Public call offices (PCOs) were also a source for earning for a number of local residents who have now lost their livelihood due to suspension of the service.
Said Karim said that residents of most of the localities in the valley were facing acute shortage of water despite having natural springs in abundance. “My wife and daughter travel two kilometers from one side
to fetch water in pitchers and buckets from a natural spring three to four times a day as no proper water supply schemes exist in the area”, he lamented.
Mr. Karim concern was seconded by Ali Akbar, another resident of Bagh Maidan who suggested that if proper water storages were constructed, they will then have water in abundance at their homes. He said that
most of the natural spring were at a far distance from the populated areas and thus they face difficulties in fetching water from there three to four times a day.

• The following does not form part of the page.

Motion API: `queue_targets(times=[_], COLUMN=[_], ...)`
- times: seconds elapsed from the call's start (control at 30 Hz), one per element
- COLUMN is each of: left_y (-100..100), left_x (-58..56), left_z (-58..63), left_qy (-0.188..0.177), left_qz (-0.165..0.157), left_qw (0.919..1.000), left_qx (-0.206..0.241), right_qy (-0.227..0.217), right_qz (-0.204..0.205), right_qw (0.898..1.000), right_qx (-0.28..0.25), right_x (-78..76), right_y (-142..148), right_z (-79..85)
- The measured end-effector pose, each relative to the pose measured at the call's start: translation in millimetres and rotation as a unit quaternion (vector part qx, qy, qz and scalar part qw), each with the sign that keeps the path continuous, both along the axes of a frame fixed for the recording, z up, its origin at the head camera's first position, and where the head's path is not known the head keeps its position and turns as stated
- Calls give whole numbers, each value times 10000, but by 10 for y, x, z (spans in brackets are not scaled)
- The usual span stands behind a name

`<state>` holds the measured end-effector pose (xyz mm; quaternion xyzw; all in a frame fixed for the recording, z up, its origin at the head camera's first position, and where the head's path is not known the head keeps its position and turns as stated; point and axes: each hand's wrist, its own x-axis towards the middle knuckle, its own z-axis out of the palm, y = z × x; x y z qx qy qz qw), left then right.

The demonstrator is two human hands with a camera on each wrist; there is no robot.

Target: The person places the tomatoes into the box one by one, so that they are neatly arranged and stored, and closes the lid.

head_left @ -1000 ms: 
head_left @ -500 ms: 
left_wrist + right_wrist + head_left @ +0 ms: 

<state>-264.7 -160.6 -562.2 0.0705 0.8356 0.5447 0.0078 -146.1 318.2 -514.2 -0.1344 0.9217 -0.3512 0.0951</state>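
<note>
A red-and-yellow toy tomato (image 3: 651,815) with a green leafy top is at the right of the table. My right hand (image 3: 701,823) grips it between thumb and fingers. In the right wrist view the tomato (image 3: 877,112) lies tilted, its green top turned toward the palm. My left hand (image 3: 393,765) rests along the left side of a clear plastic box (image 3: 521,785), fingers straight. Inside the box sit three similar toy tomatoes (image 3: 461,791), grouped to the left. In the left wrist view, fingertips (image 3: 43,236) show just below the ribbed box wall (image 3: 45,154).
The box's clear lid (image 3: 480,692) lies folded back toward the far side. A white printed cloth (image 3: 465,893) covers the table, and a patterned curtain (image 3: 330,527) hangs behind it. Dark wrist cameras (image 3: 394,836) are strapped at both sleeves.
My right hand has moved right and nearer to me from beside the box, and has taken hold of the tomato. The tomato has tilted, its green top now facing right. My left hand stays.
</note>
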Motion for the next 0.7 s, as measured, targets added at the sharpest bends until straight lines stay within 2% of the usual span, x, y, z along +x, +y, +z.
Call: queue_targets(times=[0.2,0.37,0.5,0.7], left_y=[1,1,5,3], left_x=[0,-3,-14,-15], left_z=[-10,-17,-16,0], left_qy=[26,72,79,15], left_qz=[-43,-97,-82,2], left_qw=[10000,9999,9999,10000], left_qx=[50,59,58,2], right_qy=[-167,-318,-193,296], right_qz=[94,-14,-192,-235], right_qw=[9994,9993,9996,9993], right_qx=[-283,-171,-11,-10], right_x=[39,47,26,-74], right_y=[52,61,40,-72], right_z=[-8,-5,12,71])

The political administration had in 2016 announced to build 27 new government schools in Tirah and the region was lagging behind in the field of education. Construction on a number of these schools was started the same year but the process continued at a snail pace due to lack of interest by government contractors to take along the
construction material to such a far off area and also construction could not be continued in winter due to snow fall and labour refusal to continue in harsh weather.
Said Karim told this scribe that two such schools were almost completed in their village Khujal Khel but the education department was unwilling to accept the building due to poor construction quality.
He demanded of the political administration to inspect the school buildings and award punishment to the contractor if these were found faulty.
Tirah residents however expressed their satisfaction over the leniency now shown to them at the security check posts along the newly built and recently opened 110 kilometer Sheen Kamar-Bagh Maidan road.
They said that travel time from earlier six hours have now dropped toonly three hours as they were no more stopped and searched at the check posts unnecessarily.
The easement in travelling faster commuting between Tirah and Bara could not however brought the prices of essential daily use commodities down at the Bagh-Maidan Markaz, specially food items in
the moth of fasting.
Saadullah Khan, a local resident argued that they were expecting a relaxation in prices after the opening of the new road but the local shopkeepers were still charging them with inflated prices.
He demanded of the political administration to constitute a price control committee at the local market so as to provide relief to the local residents.
He also demanded provision of better health facilities at the only government health center in Bagh-Maidan which was situated at a hill top and patients and their relatives had to scale the hill top on foot for getting health care as there was no road build up to the health
The political administration had in 2016 announced construction of a hospital in the valley but have so far failed to initiate construction on the hospital building. People now mostly rely on private clinics, run by unprofessional health workers.